Vi dovevo una ricetta dal mio menu di Natale (quella degli alberelli non ve la dò, troppo facile: fate dei cestini di pasta brisè, mettete nella siringa da pasticceria un impasto di ricotta-uova-erbette-parmigiano da torta salata, decorate con bacche rosa e il gioco è fatto) e siccome si avvicina l’ultimo giorno del 2014 (e meno male…) vi parlo del mitico vaniglia.
Insaccato tipicamente brianzolo, che fa il paio con la bógia di cui vi parlerò in altra occasione, il vaniglia da sempre sostituisce sulla mia tavola il più grasso zampone, l’abusato cotechino e la mia adorata mortadella di fegato, che però riconosco sia un po’ troppo saporita per adeguarsi a un menu che si vuole (chissà comne mai) raffinato come quello di capodano.
Come è ovvio immaginare, il vaniglia si chiama così perché l’ impasto (più magro di quello del cotechino tradizionale: ogni salumeria ne ha uno, io prediligo quello del salumificio Bonfanti) prevede anche una bacca della pianta aromatica solitamente utilizzata per i dolci.
Lo si bucherella con i rebbi di una forcehtta, poi lo si chiude ben bene in una pellicola di alluminio e lo si lascia bollire per un paio d’ore.

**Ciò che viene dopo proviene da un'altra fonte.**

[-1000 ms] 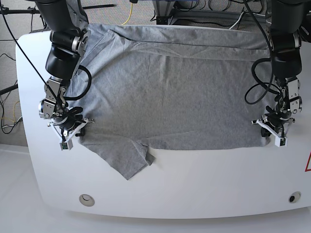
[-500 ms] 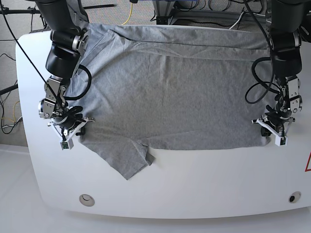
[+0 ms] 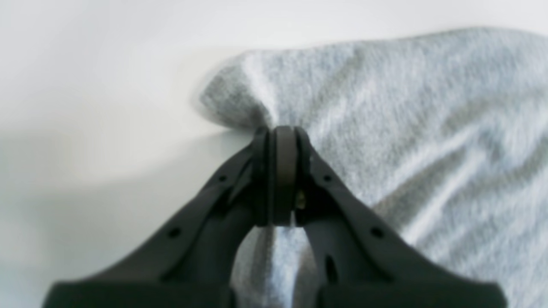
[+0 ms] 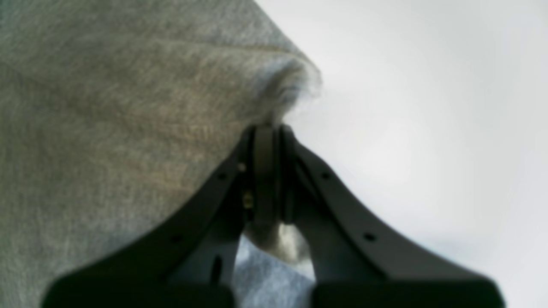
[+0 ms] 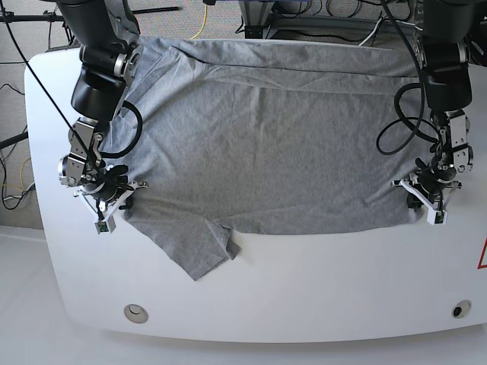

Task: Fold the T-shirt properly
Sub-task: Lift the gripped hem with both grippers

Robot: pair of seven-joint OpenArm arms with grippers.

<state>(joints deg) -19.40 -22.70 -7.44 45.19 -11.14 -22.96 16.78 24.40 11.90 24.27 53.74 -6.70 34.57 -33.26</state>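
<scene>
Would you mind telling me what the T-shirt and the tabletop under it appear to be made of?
The T-shirt looks like a soft heathered grey knit, probably cotton jersey: matte, flecked, fuzzy close up, and it creases loosely. The table looks like a hard, smooth white board, perhaps laminate or painted; its faint sheen suggests this, but the exact material is unclear.

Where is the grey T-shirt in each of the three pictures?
Base view: the T-shirt lies spread over the middle and top of the white table.
Left wrist view: it fills the right side, pinched by the left gripper.
Right wrist view: it fills the left side, pinched by the right gripper.
Shared landmark: the white table shows in all three.
</scene>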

Il tempo di lessare le patate da cucinare poi in purea (devo ricordarmi di comprare lo schiacciapatate, l’ultimo l’ho rotto la sera di natale preparando i passatelli), su cui poi si sdraierà la fetta di vaniglia che quest’ anno ha un tocco etnico in più.
Assaggiatelo con il chutney di albicocche che trovate sul sito di Tipika Food: del resto fra due giorni inizia l’anno dell’ Expo, e se non siamo internazionali giù da subito poi tocca correre per adeguarci. Oltre che per smaltire pranzi e cenoni.